Tevhidin ifade cümlesi 'La ilahe illallah Muhammedün Rasûlülah'tır. Bazı tahrifatçıların -genellikle de dinlerarası diyalogculuğa kapılanların- iddia ettiği gibi, sadece 'La ilahe illallah' demek, tevhid ehli olmak için yeterli olamaz. Kelime-yi tevhid 'La ilahe illallah' ve 'Muhammedün Rasûlüllah'tan meydana gelen bir bütündür; bu bütün hiçbir şekilde bölünme kabul etmez. 'La ilahe illallah'ı 'Muhammedün Rasûlüllah'tan bağımsız bir şekilde gündem etmek imanı parçalamak olur ki Nisa: 151 ve 152'de imanı parçalamanın vahim tehlikesine işaret edilmektedir. Keza 'Muhammedün Rasûlüllah'ı devre dışı bırakmak, 'La ilahe illallah'ı mücerret / felsefî akla havale etmek olur. Böyle bir yaklaşımın, vahiyle sabit yegane hak din olan İslam ölçülerince iman için kafi sayılması mümkün değildir.

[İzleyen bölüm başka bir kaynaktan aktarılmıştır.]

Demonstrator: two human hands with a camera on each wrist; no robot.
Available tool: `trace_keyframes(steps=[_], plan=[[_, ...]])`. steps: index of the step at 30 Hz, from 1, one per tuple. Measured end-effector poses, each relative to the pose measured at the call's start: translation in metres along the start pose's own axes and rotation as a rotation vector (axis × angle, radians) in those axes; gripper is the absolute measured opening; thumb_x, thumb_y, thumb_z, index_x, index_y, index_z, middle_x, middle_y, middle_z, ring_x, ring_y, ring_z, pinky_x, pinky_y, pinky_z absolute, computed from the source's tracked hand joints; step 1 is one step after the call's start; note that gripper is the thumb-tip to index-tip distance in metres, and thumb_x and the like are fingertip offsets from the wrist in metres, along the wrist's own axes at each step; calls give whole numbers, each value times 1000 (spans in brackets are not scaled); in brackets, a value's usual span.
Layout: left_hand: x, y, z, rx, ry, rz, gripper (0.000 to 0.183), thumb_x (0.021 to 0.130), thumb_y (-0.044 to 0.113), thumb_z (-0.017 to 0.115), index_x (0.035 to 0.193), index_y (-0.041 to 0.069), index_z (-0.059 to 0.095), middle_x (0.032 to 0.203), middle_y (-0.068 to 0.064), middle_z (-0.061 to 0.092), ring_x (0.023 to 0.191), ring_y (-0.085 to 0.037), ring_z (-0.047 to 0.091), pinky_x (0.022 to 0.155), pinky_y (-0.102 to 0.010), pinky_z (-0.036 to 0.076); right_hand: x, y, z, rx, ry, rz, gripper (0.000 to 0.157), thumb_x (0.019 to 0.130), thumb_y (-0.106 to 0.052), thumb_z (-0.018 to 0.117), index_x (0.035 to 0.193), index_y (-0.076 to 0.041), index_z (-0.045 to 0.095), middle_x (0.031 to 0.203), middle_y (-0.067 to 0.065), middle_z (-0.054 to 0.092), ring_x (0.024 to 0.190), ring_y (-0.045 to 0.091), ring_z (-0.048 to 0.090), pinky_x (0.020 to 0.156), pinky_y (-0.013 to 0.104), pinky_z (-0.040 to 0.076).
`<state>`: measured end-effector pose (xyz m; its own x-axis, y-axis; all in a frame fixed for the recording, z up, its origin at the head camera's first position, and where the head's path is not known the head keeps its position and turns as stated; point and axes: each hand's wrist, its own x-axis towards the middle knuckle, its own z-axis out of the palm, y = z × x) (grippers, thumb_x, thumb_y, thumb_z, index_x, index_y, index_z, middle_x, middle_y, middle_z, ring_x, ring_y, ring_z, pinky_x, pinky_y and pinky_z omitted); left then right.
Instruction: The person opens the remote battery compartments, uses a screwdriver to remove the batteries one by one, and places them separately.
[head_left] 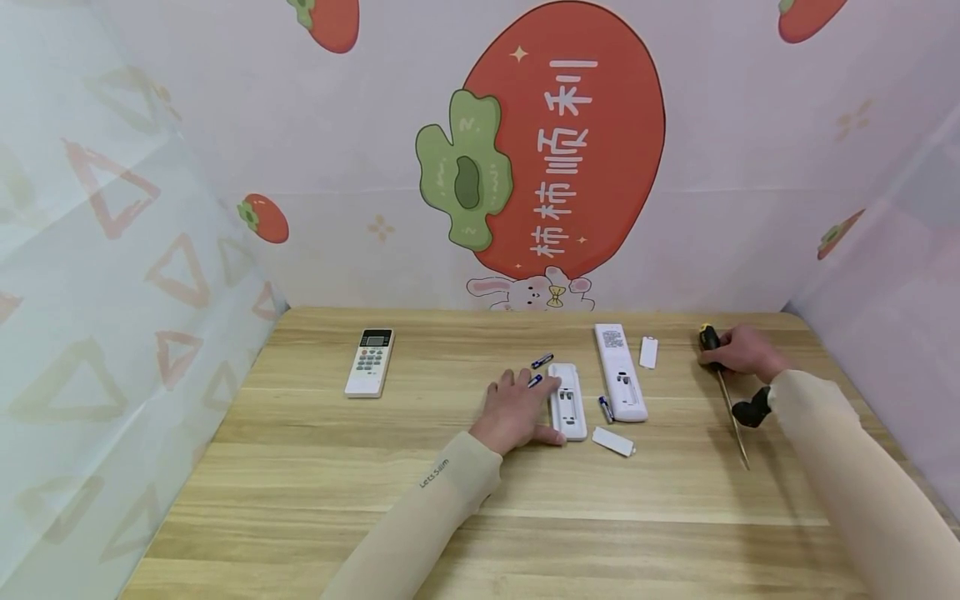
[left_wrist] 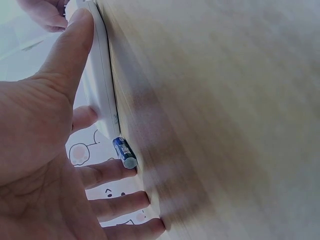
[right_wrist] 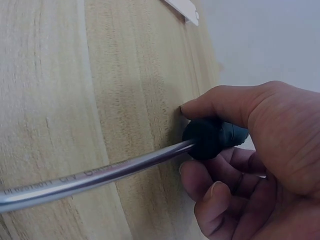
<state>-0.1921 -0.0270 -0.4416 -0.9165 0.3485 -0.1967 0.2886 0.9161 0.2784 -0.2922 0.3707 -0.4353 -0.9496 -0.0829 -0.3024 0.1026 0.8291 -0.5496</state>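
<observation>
My left hand [head_left: 516,411] is spread beside a small white remote control [head_left: 576,423], its battery bay facing up. The thumb lies against the near end and the index fingertip touches the upper part; the other fingers stretch out towards a blue battery [left_wrist: 125,153] beyond the remote. At the right, my right hand [head_left: 742,350] grips a long screwdriver by its black and yellow handle [head_left: 708,337], thumb and fingers around it. The metal shaft [right_wrist: 125,166] points back towards the near side of the table.
A longer white remote [head_left: 621,375] lies face down, with a battery [head_left: 606,409] beside it. Two loose battery covers, one near [head_left: 613,442] and one far [head_left: 648,352], rest close by. Another battery [head_left: 542,361] lies behind. A keypad remote [head_left: 370,364] sits at the left.
</observation>
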Motion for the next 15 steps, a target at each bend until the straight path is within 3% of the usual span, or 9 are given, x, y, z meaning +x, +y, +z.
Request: trace_keyframes(steps=[15], plan=[[0,1,0,6,-4,-4,90,74,59,82,153,35,46,151,-13,43,142,-41,34,112,-61,31,-5,-4,2,14,6,-10,34,90,-26,72,91,7,63,77,8,65,66,16,62,58,31,51]])
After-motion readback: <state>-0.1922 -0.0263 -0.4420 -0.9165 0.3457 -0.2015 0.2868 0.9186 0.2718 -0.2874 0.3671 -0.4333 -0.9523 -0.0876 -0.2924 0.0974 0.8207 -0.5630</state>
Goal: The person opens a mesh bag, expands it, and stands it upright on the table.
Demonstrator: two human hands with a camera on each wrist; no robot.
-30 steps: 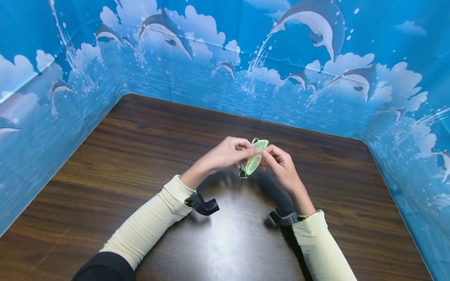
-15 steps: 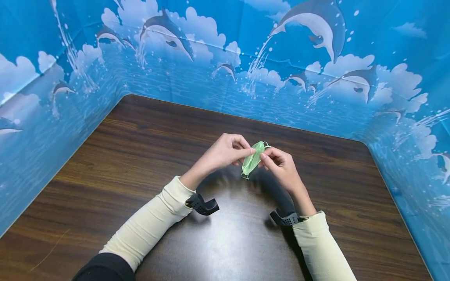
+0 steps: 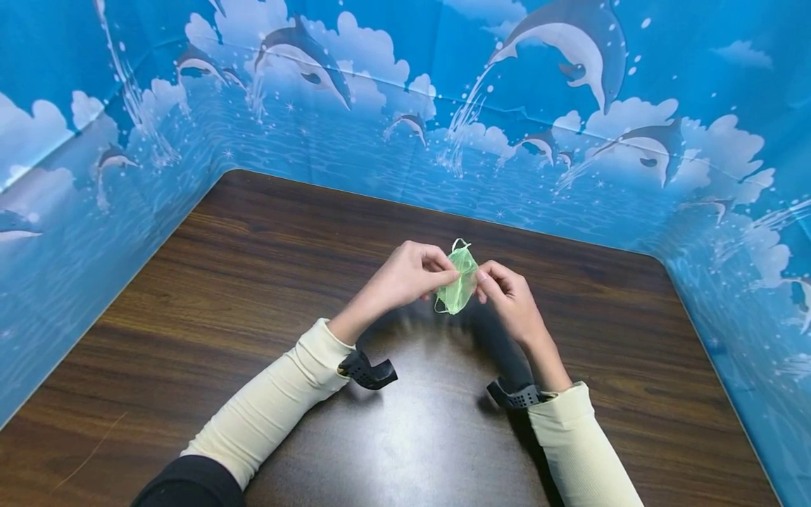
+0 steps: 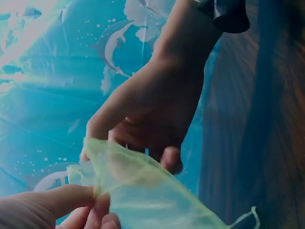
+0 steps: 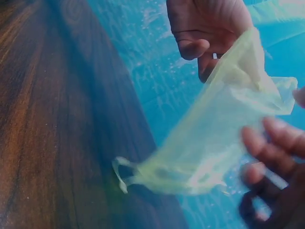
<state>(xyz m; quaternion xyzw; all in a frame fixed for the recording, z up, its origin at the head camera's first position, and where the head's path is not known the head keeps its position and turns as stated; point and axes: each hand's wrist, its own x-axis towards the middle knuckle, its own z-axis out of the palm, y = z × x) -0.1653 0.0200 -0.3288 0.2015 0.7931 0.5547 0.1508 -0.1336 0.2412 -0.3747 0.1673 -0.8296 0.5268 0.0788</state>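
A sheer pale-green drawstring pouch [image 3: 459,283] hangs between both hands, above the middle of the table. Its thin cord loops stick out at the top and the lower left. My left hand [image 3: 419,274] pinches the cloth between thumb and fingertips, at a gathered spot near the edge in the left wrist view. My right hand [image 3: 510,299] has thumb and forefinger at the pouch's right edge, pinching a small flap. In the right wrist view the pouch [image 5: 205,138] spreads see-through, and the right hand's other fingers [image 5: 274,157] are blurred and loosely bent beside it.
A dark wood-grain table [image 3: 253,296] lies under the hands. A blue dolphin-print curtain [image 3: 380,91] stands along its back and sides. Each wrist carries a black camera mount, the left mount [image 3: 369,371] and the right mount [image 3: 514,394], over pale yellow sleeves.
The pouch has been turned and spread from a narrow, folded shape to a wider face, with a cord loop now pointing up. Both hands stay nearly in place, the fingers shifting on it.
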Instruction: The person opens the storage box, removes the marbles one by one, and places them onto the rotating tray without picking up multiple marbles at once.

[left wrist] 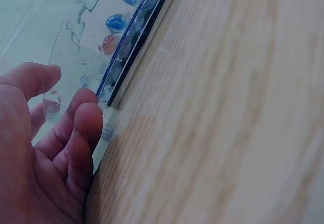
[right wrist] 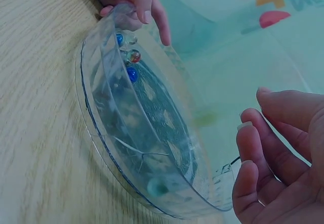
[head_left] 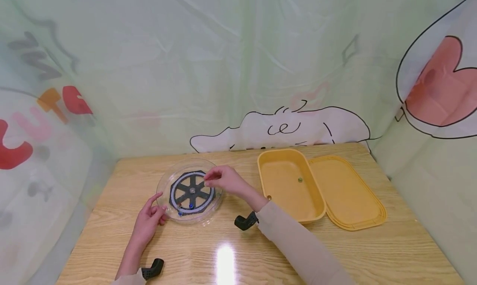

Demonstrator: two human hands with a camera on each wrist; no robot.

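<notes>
A clear round dish (head_left: 161,184) with a black-and-white wheel pattern stands on the table's left half. Inside its near side sit a blue marble (right wrist: 132,74), a reddish marble (right wrist: 134,56) and another blue marble (head_left: 180,213). My left hand (head_left: 147,220) rests against the dish's near-left rim, forefinger extended along it. Over the far right part of the dish is my right hand (head_left: 225,179), thumb and fingers bent. The right wrist view shows a gap between thumb and fingertips and nothing held; a greenish blur (right wrist: 205,118) hangs beside them. A green round shape (right wrist: 158,186) shows through the wall.
To the right of the dish stands a yellow bin (head_left: 285,150) holding a green marble (head_left: 300,179) and a brown marble (head_left: 269,197). A yellow lid (head_left: 346,189) lies against its right side. A printed curtain (head_left: 223,69) surrounds the wooden table (head_left: 193,252).
</notes>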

Buradan tekrar kalbin idraki meselesine dönecek olursak, bir evvelki yazımızda Gazalî ve Geylanî'den aktardığımız ifadeler de müspet imanın emrindeki kalbe inen ilahî nurun, kalbin idrak kabiliyetini genişlettiğini, ihata gücünü artırdığını göstermektedir. Bu kalp, o ilahî nurun aydınlığıyla hakkı batıldan ayırır. Kalbe inen bu nurun akla aksetmesiyle akıl da aydınlanır. Onun da idrak kabiliyeti gelişir, o da meseleleri objektif bir şekilde tahlil etme, hak ve adalet ölçüleri içinde kalıp müspet sonuçlara varma kabiliyeti elde eder.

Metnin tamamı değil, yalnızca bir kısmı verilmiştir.